Кто-то позвал его тихим да быстрым голосом:
— Ардальон Борисыч, к нам зайдите.
Передонов поднял сумрачные глаза, и сердито посмотрел за изгородь. В саду за калиткою стояла Наталья Афанасьевна Вершина, маленькая, худенькая, темнокожая женщина, вся в черном, чернобровая, черноглазая. Она курила папиросу в янтарном мундштуке, и улыбалась слегка, словно знала такое, чего не говорят, но чему улыбаются. Не столько словами, сколько легкими, быстрыми движениями, зазывала она Передонова в свой сад: открыла калитку, посторонилась, улыбалась просительно и вместе уверенно, и показывала руками, — входи, мол, чего стоишь!
И вошел Передонов, подчиняясь ее, словно ворожащим, беззвучным движениям. Но он сейчас же остановился на песчаной дорожке, где в глаза ему бросились обломки сухих веток, — и посмотрел на часы.
— Завтракать пора, — проворчал он.
Хотя часы служили ему давно, но он и теперь, как всегда при людях, с удовольствием глянул на их большие золотые крышки. Было без двадцати минут двенадцать. Передонов решил, что может побыть немного. Угрюмо шел за Вершиной по дорожкам, мимо опустелых кустов черной и красной смородины, малины, крыжовника. Сад желтел и пестрел плодами да поздними цветами. Было много плодовых и простых деревьев и кустов: невысокие раскидистые яблони, круглолистные груши, липы, вишни с гладкими блестящими листьями, сливы, жимолость. На бузиновых кустах краснели ягоды. Около забора густо цвела сибирская герань, — мелкие бледно-розовые цветки с пурпурными жилками. Остро-пестро выставляло из-под кустов свои колючие пурпуровые головки.

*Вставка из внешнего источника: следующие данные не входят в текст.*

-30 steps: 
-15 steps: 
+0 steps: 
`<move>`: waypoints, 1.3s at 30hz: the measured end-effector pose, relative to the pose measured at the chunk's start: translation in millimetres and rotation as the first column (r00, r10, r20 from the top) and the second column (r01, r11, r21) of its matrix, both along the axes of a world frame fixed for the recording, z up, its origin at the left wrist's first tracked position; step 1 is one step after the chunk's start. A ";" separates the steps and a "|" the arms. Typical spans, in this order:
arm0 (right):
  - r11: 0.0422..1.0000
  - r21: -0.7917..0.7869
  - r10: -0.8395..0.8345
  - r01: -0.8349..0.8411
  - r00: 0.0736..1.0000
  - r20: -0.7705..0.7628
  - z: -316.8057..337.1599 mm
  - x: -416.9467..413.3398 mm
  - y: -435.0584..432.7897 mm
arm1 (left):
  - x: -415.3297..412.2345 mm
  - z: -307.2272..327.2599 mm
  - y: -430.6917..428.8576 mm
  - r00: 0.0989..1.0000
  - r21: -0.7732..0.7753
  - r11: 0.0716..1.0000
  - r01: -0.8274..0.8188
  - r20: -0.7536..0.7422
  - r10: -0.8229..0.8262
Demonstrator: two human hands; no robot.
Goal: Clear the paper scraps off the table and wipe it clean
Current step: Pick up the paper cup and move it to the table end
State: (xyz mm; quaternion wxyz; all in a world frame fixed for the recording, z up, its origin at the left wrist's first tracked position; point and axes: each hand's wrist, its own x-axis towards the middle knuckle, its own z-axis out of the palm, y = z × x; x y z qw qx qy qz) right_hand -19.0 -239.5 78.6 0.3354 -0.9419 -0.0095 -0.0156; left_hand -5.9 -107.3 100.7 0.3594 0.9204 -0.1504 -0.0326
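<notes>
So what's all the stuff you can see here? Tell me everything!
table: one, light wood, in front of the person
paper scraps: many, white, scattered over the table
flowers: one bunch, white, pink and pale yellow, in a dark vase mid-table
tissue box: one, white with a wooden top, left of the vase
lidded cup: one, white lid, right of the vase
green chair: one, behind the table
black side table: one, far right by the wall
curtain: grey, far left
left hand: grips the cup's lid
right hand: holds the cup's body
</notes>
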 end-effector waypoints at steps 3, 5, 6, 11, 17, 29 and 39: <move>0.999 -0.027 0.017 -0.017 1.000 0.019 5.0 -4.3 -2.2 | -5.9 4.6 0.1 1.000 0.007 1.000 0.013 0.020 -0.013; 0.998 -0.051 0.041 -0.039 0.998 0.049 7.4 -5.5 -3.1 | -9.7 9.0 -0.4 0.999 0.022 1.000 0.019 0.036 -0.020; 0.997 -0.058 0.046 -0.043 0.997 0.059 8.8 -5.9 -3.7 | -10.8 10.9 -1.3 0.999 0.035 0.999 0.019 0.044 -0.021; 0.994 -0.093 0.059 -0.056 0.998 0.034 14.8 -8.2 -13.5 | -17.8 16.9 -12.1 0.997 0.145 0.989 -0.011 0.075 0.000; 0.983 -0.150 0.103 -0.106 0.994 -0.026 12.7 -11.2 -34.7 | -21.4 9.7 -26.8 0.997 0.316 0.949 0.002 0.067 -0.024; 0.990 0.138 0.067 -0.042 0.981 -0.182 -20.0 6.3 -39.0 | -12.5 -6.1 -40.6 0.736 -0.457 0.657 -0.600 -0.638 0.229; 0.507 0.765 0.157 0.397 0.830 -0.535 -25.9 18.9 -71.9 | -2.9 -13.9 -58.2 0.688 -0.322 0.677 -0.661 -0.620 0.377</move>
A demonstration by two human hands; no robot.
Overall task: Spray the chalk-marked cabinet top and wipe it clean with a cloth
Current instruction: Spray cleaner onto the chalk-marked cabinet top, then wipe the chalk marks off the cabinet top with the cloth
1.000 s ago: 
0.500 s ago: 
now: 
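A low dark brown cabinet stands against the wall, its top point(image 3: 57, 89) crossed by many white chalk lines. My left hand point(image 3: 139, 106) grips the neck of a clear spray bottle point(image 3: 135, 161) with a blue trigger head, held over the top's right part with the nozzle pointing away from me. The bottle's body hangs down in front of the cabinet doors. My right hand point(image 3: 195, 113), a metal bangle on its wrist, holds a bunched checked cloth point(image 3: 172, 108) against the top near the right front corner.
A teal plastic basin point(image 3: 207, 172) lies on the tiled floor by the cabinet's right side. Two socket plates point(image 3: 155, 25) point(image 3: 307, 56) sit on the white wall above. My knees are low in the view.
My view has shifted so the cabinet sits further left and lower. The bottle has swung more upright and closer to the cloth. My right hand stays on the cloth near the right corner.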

В стороне стоял деревянный дом, маленький, серенький, в одно жилье, с широкою обеденкою в сад; он казался милым и уютным. А за ним виднелась часть огорода; там качались сухие коробочки мака да бело-желтые крупные чепчики ромашки, желтые головки подсолнечника никли перед увяданием, и между полезными зелиями подымались зонтики, белые у кокорыша и бледно-пурпуровые у цикутного аистника, цвели светло-розовые лютики да невысокие молочаи.
— У обедни были? — спросила Вершина.
— Был, — угрюмо ответил Передонов.
— Вот и Марта только что вернулась, — рассказывала Вершина. — Она часто в нашу церковь ходит. Пойдемте в беседку.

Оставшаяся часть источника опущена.